- Kampala Business and Industrial Park Map of Uganda showing the location of KBIP
- Coordinates: 00°20′35″N 32°41′55″E﻿ / ﻿0.34306°N 32.69861°E
- Country: Uganda
- District: Wakiso District
- Town: Kira Municipality

Area
- • Total: 8.9 km^{2} (3.4 sq mi)
- Time zone: UTC+3 (EAT)

= Kampala Industrial and Business Park =

The Kampala Industrial and Business Park (KIBP), also referred to as Kampala Business and Industrial Park or Kampala Industrial Park, is an industrial and business park in Uganda. The park was developed by the Uganda Investment Authority (UIA) as a central place where investors can locate factories, warehouses, distribution centers, and other business offices.

==Location==

KIBP is located in Namanve, Kira Municipality, Wakiso District. This location is approximately 15 km, by road, east of the central business district of Kampala, Uganda's capital and largest city, on the Kampala-Jinja Highway. The coordinates of Kampala Business and Industrial Park are: 0°20'35.0"N, 32°41'55.0"E (Latitude:0.343050; Longitude:32.698600).

==Overview==

The industrial park was created by act of parliament in 1997. An area measuring 894 ha, previously occupied by a national eucalyptus forest was de-gazetted for that purpose. Over 200 businesses acquired land and space on concessional terms to establish their businesses in the park. Roofings Limited, a manufacturer of galvanized iron bars, wires, and sheets, began production in September 2010 at a new factory called Roofings Rolling Mills Limited and located in the business park.

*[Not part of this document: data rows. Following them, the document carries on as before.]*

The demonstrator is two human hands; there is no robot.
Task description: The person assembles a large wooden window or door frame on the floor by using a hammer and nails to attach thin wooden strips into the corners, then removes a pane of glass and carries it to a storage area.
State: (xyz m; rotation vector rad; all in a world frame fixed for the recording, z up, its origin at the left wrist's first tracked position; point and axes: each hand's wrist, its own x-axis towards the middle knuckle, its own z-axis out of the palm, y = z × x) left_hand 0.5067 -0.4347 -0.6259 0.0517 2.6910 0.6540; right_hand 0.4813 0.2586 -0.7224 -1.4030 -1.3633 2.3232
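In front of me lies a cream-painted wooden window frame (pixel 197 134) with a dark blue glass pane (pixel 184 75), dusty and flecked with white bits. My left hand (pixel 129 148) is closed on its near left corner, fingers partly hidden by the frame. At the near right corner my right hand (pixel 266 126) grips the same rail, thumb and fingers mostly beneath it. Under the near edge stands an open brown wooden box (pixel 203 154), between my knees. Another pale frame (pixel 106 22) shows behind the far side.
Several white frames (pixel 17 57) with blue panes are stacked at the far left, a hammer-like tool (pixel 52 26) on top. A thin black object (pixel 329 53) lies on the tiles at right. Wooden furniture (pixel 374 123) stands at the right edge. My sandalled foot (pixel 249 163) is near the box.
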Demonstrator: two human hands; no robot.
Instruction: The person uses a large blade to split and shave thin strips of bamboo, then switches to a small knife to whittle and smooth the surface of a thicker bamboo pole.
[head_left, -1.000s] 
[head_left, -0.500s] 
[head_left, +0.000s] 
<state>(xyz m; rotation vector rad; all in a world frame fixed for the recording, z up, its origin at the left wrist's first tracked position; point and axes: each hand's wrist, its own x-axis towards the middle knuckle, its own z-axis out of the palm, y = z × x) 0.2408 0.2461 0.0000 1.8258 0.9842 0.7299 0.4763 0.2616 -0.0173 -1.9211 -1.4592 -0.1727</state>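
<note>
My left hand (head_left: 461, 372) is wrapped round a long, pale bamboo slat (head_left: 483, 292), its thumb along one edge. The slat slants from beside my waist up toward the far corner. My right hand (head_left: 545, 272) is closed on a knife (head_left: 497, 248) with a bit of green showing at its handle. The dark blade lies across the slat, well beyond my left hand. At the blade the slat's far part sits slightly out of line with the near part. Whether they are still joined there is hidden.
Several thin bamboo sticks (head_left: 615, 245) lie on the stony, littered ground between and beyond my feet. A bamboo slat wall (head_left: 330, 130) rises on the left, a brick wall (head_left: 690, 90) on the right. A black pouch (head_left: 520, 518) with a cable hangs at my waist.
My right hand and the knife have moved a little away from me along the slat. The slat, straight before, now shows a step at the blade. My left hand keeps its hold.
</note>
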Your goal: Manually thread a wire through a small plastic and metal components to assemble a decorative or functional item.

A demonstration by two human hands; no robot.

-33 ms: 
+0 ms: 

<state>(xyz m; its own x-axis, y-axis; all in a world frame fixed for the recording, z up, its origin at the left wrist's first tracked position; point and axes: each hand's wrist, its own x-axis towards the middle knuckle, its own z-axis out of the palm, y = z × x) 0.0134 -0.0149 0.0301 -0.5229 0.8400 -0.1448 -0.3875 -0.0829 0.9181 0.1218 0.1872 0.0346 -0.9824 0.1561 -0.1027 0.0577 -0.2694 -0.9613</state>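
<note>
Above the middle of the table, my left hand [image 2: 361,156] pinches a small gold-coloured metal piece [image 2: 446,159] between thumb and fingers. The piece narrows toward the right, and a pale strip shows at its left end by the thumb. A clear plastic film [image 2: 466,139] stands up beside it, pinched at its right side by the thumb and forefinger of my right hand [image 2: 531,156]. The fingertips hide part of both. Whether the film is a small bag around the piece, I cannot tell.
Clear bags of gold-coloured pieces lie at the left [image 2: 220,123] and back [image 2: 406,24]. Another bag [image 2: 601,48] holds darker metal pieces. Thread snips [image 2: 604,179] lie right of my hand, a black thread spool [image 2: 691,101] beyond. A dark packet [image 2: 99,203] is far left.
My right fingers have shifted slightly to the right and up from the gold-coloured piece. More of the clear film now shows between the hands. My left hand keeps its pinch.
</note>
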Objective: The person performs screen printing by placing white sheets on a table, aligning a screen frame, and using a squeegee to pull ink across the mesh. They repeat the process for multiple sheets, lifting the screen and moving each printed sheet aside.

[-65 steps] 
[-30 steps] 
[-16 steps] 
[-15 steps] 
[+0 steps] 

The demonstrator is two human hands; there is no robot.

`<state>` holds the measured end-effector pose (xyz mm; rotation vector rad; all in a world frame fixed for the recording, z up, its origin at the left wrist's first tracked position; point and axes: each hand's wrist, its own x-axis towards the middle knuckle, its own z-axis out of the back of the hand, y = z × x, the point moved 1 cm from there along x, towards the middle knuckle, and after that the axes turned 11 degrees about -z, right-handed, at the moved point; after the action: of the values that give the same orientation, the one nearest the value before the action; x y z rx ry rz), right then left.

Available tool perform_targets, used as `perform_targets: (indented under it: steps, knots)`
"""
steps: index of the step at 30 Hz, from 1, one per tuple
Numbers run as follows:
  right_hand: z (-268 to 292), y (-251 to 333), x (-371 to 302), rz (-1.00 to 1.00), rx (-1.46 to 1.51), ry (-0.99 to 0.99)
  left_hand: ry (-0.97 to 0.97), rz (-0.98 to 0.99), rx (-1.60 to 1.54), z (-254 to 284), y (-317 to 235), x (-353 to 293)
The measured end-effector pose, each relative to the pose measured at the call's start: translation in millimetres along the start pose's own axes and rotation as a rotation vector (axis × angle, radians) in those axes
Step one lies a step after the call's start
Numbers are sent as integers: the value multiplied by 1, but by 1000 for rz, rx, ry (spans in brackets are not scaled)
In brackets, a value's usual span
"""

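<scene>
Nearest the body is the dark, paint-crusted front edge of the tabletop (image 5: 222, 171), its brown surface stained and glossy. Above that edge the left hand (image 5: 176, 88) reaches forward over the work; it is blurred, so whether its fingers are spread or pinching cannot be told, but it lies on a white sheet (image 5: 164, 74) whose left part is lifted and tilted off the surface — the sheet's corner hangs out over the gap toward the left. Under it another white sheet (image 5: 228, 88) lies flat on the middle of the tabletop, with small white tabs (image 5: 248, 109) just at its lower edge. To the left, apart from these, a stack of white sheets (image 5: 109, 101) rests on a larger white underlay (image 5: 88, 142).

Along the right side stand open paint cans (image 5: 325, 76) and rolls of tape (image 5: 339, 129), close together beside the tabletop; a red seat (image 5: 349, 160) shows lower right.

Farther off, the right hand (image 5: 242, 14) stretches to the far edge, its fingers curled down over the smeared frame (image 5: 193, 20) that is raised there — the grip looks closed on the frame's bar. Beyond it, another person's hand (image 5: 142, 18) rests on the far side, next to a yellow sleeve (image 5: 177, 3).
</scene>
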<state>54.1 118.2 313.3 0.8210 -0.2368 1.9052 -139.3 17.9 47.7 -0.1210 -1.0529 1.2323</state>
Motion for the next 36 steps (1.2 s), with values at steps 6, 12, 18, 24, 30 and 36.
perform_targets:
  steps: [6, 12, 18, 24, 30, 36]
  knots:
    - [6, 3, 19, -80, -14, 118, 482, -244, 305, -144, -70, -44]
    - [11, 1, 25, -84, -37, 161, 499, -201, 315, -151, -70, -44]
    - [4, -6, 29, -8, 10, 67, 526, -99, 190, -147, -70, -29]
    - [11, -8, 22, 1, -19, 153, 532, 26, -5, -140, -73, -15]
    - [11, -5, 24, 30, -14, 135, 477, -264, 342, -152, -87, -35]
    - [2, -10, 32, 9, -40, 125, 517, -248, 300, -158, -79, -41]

In August 2018, UIA announced that all the land in the industrial park had been allocated to 290 prospective investors, of whom 192 (66.2 percent) were Ugandan-based and 98 (33.8 percent) were foreign-based. By that time, the park's size had grown to 2200 acre, with 33 factories operating, including Century Bottling Company (the Coca-Cola franchisee in Uganda), Threeways Shipping Limited, and Leaf Tobacco & Commodities Limited. Another 87 companies were in the construction phase while 120 were in the feasibility study stage.

==Points of interest==
The following businesses are located at Kampala Industrial and Business Park Namanve:

- Roofings Rolling Mills - Roofings' plant here employs more than 2,000 people.
- Hima Cement Limited - Uganda's second-largest cement manufacturer maintains a large warehouse and distribution center at this location.
- Export Trading Company Limited
- Victoria Seed Limited
- Kyagalanyi Coffee Limited, a leading coffee processor and exporting company in Uganda, maintains a warehouse in the business park and is constructing a roasting plant there.
- An ICT data center, owned by Raxio Data Limited, under construction by ROKO Construction Company. This project receives collaboration from Oracle Corporation.

==Recent developments==
In January 2019, the government of Uganda formally applied for a loan amounting to £246 million (USh:1.116 trillion or US$326 million) from UK Export Finance for the development of a road network, sewerage disposal system, waste management network, high voltage electricity infrastructure, an IT network backbone and related developments.

In 2020, the UK Export Finance approved a loan facility worth £250 million (USh:1.175 trillion or US$331 million). The loan was availed to the Uganda Investment Authority (UIA) to carry out the above infrastructure developments, within a 42 months timeframe. As of December 2021, with 35 percent of the 42 months elapsed work was estimated at 17 percent compete.